START Given data
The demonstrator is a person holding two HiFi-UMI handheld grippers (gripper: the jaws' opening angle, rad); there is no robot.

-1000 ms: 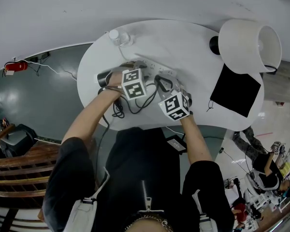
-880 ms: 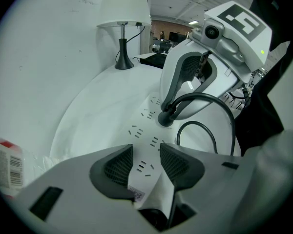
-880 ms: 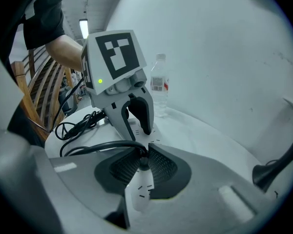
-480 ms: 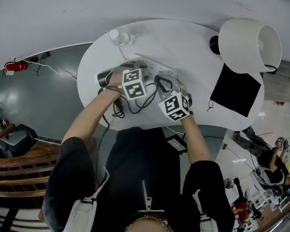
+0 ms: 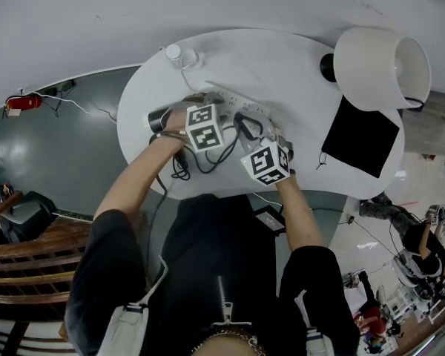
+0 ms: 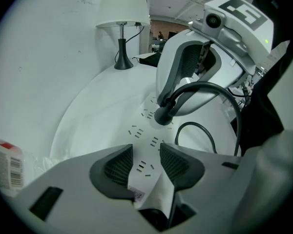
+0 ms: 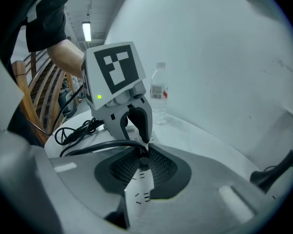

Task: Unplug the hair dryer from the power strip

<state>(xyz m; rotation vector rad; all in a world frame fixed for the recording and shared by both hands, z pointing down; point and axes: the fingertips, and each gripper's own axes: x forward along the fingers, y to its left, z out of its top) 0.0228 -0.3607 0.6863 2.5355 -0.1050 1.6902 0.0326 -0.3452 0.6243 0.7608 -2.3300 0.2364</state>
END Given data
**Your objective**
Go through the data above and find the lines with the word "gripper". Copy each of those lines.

**Result**
The demonstrator is a person holding two HiFi-UMI handheld grippers (gripper: the jaws' opening angle, rad); there is no robot.
<state>(xyz m; rotation vector rad; all in a world frame fixed for the recording and shared by both hands, z pointing down; point and axes: the fingertips, and each gripper's own axes: x forward along the fingers, y to its left, z out of its top) 0.0228 -0.3607 0.6863 2.5355 -0.1050 1.6902 0.0326 -0.3452 0.6243 0.7608 -2.3300 0.2364</state>

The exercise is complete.